The full data must be written out exactly, with every line included.

━━━━

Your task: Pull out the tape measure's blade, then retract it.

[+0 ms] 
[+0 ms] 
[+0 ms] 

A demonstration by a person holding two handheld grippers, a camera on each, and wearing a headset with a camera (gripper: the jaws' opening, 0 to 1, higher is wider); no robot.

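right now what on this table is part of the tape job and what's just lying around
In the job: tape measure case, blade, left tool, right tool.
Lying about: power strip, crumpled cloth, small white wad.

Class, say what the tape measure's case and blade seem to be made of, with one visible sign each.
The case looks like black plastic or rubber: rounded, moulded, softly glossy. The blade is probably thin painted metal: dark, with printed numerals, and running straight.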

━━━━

### Written answer
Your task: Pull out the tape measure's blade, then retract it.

[+0 ms] 
[+0 ms] 
[+0 ms] 

A demonstration by a person holding two handheld grippers, a camera on each, and wearing a headset with a camera (gripper: the jaws' opening, 0 to 1, higher is wider); no robot.

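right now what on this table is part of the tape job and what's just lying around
In the job: tape measure case, blade, left tool, right tool.
Lying about: power strip, crumpled cloth, small white wad.

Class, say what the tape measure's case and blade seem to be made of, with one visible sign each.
The case looks like black plastic or rubber: rounded, moulded, softly glossy. The blade is probably thin painted metal: dark, with printed numerals, and running straight.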

Nothing else is needed to complete this exercise.